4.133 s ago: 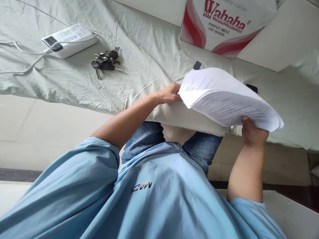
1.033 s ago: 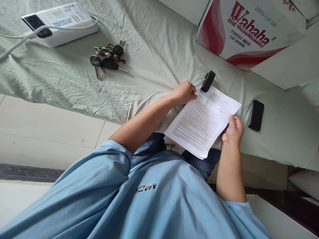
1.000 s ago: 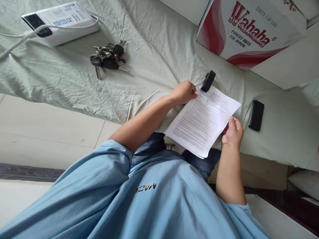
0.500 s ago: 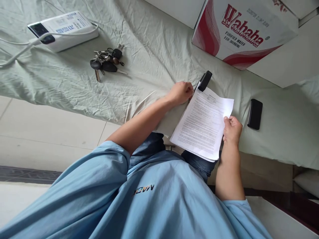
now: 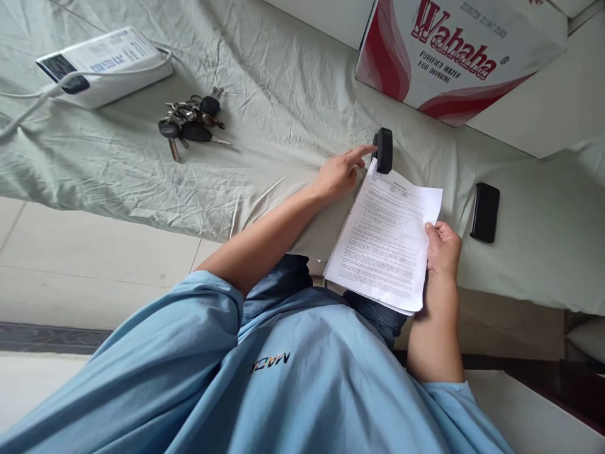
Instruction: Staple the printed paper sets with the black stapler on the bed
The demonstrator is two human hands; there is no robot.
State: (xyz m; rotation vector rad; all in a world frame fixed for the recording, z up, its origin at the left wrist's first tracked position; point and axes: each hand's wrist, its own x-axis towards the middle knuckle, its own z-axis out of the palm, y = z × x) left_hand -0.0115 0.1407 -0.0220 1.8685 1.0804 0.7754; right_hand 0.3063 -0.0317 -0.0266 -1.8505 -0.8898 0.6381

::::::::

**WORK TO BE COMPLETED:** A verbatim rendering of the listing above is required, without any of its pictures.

**WRITTEN RESPONSE:**
4.133 s ago: 
1.033 s ago: 
1.000 s ago: 
0.500 s ago: 
now: 
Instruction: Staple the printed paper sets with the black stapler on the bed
The demonstrator is two human hands; there is no robot.
State: (xyz m; rotation vector rad; all in a world frame fixed for the recording, z up, its origin at the left wrist's first tracked position; point and axes: each hand's wrist, its own x-axis towards the middle knuckle, its own z-axis out of the palm, y = z × x) left_hand -0.0115 0.1407 -0.0220 1.8685 1.0804 0.7754; right_hand 0.3063 -0.0317 -0.0266 -1.8505 -0.8898 0.6381

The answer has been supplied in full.